Directions: In this material, which lines include the string "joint"? Show them.

──────────

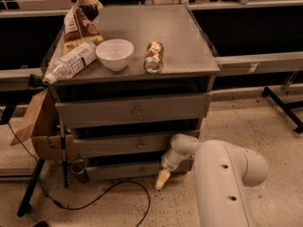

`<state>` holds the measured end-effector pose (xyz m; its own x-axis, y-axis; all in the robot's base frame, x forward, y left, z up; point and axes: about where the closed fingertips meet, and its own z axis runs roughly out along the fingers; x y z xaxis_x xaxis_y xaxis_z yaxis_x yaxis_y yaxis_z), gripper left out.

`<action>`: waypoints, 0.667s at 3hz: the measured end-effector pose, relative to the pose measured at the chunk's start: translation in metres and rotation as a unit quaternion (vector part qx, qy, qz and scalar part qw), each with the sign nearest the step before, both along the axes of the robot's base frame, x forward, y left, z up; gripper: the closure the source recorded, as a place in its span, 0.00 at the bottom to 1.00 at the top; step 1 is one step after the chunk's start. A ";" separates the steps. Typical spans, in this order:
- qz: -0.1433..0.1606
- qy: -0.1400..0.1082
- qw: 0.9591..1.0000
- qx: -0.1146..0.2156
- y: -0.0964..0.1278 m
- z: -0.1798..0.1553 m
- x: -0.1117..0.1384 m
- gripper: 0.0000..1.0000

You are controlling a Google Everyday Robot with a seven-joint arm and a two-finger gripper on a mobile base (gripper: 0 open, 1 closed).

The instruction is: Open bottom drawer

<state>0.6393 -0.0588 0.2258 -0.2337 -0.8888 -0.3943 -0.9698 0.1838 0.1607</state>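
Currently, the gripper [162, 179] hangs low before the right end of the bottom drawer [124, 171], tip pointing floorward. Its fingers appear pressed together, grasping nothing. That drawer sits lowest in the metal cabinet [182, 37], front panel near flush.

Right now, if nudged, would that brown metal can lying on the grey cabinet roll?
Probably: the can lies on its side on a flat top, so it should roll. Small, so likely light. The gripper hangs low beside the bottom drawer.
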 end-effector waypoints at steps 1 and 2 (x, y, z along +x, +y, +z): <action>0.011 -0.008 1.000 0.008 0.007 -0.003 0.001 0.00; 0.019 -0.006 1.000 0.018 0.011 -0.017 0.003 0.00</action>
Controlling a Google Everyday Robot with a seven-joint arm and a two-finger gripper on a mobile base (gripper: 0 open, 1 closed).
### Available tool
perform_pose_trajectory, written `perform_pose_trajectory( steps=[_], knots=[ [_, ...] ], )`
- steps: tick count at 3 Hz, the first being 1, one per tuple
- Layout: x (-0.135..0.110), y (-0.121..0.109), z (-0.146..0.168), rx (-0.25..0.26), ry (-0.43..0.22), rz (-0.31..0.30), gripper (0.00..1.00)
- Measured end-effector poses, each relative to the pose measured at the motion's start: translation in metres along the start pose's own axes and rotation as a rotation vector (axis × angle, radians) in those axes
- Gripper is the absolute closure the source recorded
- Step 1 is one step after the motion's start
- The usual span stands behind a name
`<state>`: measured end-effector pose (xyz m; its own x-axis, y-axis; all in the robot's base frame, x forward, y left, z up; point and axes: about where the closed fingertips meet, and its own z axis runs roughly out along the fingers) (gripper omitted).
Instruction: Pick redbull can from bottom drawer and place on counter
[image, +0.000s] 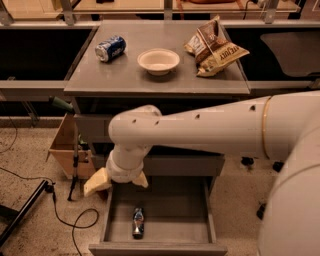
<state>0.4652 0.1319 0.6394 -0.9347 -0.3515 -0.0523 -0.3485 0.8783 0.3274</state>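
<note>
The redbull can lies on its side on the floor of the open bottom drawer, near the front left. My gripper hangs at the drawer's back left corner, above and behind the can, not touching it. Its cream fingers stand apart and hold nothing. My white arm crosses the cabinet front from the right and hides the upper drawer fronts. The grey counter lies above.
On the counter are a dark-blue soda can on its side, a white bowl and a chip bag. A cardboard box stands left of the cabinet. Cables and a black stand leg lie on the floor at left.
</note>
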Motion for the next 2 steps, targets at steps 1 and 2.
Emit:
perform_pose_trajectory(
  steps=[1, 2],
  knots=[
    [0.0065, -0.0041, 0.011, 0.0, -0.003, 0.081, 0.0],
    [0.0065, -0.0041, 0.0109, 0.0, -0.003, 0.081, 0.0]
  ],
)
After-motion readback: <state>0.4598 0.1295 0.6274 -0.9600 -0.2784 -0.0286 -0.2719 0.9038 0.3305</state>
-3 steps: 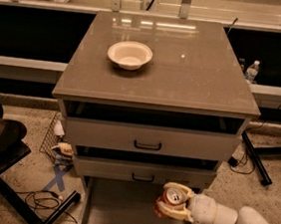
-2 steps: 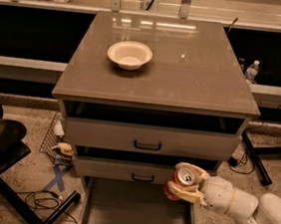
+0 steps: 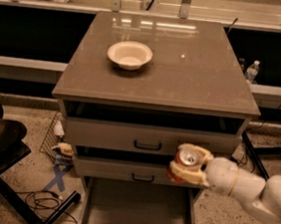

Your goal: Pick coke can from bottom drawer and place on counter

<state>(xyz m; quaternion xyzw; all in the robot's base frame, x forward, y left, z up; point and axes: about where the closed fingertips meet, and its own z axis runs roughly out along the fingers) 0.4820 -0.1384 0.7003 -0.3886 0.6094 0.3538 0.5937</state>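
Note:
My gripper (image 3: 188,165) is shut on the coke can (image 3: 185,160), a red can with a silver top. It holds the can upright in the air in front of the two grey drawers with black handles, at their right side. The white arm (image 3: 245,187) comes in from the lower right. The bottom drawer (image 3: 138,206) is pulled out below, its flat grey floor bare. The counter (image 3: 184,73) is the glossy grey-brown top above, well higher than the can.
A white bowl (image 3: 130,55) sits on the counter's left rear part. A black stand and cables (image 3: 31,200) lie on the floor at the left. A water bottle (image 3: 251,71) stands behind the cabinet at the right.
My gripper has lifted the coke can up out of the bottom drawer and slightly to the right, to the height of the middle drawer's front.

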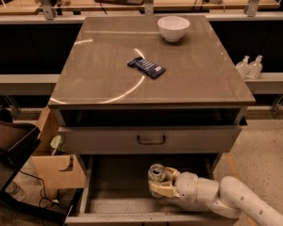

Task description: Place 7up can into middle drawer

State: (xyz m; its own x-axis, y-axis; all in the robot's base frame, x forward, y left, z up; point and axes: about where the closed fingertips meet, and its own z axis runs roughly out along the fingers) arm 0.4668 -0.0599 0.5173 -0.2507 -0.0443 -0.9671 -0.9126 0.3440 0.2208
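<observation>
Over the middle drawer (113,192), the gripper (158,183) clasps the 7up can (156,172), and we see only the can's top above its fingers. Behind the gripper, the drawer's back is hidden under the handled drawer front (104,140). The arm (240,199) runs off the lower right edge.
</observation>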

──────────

Task response:
You are controlling a Google Everyday Robot with a seven-joint arm and a two-finger gripper on a mobile base (gripper: 0 open, 1 closed).
Controlling a Google Everyday Robot with a seven-joint arm and a two-finger gripper on a mobile base (gripper: 0 open, 1 closed).

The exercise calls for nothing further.